At the Steampunk Symposium 2015, on the Queen Mary

Dee Dee, Unknown, and Alia At the Steampunk Symposium, January 17th 2015, on the Queen Mary

Back from our day at the Steampunk Symposium at the Queen Mary (at the? On the? Is it still “on” when it’s now just a hotel rather than a ship?) and I’ve got some thoughts about it.

First of all, Steampunkers are some of the friendliest folk I’ve met at a con. A simple “how did you make that?” can open up an hour long conversation, with other people joining in, commenting, and sharing ideas. And it seems nobody minds someone asking “how did you make that?”

The con itself had problems, though. First was the lack of any good maps of room locations. Okay, it’s a ship…a big, confusing ship…and maps are tricky. But because it’s a big, confusing ship, even more than usual, it needs a good map(s) to show where the heck you need to go. Fortunately – because of the “friendliest folk” above – you could always ask someone where something was. Unfortunately, even they didn’t always know.

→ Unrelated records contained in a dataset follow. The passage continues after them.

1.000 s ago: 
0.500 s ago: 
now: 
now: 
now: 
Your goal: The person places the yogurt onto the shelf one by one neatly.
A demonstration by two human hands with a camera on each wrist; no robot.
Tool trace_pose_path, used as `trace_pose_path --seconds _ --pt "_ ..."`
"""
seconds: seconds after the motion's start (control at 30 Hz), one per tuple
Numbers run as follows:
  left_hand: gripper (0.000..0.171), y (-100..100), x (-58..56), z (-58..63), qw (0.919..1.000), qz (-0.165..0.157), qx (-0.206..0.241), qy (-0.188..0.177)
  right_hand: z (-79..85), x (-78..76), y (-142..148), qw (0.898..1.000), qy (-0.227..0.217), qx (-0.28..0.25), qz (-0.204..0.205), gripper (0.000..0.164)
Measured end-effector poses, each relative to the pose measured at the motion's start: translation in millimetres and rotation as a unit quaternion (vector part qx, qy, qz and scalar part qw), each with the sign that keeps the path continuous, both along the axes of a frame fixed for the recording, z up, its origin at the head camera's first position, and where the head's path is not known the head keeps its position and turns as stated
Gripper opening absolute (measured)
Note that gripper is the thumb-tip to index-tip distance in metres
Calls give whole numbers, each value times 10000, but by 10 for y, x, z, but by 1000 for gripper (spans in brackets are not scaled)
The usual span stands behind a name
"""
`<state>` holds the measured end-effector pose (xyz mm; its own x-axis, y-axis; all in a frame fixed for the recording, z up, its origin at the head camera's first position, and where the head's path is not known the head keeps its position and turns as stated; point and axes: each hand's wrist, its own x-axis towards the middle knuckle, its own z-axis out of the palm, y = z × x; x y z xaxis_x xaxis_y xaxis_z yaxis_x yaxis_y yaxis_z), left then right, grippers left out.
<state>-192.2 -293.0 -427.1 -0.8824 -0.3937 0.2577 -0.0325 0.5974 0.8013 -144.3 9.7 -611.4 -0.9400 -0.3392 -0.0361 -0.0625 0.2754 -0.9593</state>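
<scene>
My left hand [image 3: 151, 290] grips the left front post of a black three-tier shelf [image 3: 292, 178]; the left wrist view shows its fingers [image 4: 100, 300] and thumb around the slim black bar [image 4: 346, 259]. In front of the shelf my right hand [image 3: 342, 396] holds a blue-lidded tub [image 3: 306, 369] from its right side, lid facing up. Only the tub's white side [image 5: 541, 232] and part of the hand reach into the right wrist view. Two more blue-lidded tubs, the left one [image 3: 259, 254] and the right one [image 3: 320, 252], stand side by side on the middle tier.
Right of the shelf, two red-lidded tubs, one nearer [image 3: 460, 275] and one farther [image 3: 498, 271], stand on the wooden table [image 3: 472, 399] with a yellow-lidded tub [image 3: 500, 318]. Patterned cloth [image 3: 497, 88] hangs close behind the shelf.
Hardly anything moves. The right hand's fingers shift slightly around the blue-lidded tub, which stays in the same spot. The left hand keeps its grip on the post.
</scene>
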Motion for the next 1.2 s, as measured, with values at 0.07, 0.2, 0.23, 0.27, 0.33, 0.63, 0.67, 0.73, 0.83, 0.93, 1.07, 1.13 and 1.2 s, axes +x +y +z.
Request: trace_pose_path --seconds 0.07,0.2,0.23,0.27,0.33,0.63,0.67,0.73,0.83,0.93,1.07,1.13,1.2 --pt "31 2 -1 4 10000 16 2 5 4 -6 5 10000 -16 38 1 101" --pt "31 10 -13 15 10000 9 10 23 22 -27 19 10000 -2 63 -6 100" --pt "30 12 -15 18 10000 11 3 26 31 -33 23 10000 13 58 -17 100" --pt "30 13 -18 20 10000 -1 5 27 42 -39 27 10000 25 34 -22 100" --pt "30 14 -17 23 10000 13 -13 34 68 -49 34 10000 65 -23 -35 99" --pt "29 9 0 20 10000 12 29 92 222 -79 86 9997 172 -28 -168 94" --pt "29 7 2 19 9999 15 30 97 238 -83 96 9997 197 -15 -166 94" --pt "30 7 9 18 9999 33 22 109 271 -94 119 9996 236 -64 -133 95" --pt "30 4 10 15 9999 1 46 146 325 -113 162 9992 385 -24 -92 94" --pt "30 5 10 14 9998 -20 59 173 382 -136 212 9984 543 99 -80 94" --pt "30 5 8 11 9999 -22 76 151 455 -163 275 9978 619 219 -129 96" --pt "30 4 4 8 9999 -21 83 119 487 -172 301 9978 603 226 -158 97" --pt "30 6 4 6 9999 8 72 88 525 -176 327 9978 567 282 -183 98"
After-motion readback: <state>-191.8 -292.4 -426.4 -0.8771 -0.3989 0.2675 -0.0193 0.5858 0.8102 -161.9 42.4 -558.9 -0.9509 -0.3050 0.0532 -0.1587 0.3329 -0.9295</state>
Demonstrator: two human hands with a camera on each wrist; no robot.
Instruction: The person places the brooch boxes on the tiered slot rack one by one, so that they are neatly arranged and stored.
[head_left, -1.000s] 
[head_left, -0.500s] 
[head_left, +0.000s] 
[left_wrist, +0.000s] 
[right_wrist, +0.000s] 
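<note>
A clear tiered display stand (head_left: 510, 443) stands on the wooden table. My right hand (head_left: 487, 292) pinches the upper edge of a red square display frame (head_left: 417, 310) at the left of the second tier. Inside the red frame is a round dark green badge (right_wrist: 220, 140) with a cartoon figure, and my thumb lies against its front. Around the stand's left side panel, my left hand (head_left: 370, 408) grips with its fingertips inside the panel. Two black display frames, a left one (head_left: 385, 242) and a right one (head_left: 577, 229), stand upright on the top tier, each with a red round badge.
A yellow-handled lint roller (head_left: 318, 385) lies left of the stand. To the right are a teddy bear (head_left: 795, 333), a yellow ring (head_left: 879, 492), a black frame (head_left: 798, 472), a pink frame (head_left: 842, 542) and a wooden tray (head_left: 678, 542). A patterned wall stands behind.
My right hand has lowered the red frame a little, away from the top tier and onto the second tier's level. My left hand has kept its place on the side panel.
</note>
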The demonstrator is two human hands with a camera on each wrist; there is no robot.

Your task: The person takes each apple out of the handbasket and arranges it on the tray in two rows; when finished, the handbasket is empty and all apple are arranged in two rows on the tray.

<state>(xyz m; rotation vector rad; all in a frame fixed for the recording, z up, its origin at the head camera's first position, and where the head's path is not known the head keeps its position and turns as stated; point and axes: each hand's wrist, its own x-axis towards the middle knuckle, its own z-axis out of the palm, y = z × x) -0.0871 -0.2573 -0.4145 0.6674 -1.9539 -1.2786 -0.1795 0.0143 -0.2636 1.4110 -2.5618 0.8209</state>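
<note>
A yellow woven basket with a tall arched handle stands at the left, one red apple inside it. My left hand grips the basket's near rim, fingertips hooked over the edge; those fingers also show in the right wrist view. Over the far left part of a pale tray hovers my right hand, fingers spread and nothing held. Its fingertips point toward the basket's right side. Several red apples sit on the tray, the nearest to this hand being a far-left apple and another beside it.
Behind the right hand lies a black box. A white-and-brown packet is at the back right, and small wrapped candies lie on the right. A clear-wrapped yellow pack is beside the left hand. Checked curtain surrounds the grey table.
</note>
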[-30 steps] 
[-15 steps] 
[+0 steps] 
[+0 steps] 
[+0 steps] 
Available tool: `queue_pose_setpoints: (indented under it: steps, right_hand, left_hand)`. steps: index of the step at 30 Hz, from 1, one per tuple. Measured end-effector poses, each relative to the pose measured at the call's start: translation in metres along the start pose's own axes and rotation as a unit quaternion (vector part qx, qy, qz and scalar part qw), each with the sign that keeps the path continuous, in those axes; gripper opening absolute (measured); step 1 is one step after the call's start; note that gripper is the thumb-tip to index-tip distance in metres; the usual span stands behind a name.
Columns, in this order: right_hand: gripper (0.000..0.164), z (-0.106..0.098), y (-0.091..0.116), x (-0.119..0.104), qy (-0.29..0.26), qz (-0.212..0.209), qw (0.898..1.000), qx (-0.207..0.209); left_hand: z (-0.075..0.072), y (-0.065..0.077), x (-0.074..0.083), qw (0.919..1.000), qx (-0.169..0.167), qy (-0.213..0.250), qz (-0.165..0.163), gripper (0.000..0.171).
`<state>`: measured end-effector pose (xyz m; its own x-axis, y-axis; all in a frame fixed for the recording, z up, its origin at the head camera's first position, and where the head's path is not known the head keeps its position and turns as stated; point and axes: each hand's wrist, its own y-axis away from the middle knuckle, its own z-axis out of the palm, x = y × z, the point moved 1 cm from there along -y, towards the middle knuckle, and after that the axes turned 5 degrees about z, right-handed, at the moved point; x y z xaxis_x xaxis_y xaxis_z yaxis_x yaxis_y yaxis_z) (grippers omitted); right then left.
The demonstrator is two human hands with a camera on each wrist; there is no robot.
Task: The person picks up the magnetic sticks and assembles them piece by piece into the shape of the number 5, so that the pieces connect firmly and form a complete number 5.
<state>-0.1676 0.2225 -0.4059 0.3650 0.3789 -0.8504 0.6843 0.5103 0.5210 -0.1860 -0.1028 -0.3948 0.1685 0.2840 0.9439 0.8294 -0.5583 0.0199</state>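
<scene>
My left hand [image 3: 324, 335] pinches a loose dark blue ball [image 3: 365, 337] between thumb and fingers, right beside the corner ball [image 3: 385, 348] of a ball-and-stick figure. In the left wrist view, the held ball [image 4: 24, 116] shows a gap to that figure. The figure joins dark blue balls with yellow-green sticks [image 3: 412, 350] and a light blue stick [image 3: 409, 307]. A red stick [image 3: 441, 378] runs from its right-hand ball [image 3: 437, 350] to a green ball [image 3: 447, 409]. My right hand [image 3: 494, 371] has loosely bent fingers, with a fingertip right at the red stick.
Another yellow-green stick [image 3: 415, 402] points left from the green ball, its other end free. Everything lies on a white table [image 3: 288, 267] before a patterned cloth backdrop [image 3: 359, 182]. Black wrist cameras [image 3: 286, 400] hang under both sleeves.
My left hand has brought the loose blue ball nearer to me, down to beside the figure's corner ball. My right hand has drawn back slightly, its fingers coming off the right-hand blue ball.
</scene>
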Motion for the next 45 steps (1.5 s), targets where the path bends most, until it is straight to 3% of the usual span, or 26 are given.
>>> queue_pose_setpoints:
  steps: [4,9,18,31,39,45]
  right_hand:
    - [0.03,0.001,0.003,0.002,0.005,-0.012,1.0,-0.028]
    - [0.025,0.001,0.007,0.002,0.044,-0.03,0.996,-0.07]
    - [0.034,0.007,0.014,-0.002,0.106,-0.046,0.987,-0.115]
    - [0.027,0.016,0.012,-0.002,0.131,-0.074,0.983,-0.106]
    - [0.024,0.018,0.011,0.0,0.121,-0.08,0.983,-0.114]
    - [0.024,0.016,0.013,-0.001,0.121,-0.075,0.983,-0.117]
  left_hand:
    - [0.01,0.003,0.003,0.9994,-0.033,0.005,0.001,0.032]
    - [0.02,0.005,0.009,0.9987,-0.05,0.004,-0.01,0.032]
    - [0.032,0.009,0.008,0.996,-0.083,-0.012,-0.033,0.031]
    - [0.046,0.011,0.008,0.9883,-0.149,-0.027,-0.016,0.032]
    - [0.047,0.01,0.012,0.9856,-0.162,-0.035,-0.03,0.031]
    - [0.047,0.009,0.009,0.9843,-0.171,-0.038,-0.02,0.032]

Lack of maps tied in with lack of signage. Yeah, the Queen Mary staff would be annoyed if you started taping signs to everything (especially since it was still operating as the Queen Mary tour and hotel all around the Symposium), but even within that limitation, you can label things better than they did. Heck, finding the Con Suite was an adventure!

Not that it was worth the adventure. It was pretty much just a room…and they had some bottled water. That was it…

…I continue.

The costume contests had problems. First was the need for people to know they had to sign up at the registration desk – something you’d only know if, say, you were registering that day (see: “Signage, lack of” above), because it certainly didn’t say anything about it on the program guide (which was just a one sheet, two-sided paper).

Second, it wasn’t well planned – they actually had to ask for judges out of the audience to fill out their ranks! And the “woman’s” contest had about three, four men it – mostly I suspect because they didn’t get enough people signing up for it (see: “Need to know” above).

Third…well rather than announce a winner – or even have a winner…they told you to come back “at 4:30 to see if you’d be a finalist in the Fashion Show.” Mind you, it’s now 3:30, so you can’t really go much of anywhere or do anything because, well, things start on the hour, so you’d be halfway through a panel and then have to leave to see if you were going to be in the Fashion Show.

Finally, if you wanted to see the fashion show – you know, like you would at a con where costumes are 90% of the draw – you had to pay extra…

That’s right. A convention where the vast majority of effort and interest is put into costumes charges you extra if you want to see the big costume contest.

Yeah, I know there was food at it – which I assume was the reason for the charge – but that’s just – to quote Dib – “stupid, stupid…”

And then, the ball afterwards also had a charge.

So your at a symposium that nominally runs until midnight…but they’ve closed the huckster’s room at 5 (much to the annoyance of the hucksters, who thought they were open until 6), there are no other panels (until 11:30 at night, when there’s one), the con suite is useless, and the only events going on for those last seven hours of the day – you have to pay extra for!

And I have to repeat myself: Steampunk conventions almost totally revolve around the costuming. The costume contest and the masquerade ball are perhaps the biggest events of such a convention – and you’re charging extra for it just to see it!”

And not a little extra either – the Fashion show was $25, the Ball $20. Your one-day registration was only $35, so you are literally more than doubling your ticket price so you can see something that makes up the entire evening – and indeed, the heart – of the day you paid a ticket for! An evening containing the events you probably most wanted to see.

Let’s just say, this is a crappy way to do things…and leave it at that.

That said, we still had a good time, thanks to the oft-mentioned “friendliest folk” aspect. But to be honest, the actual con itself had little to do with it.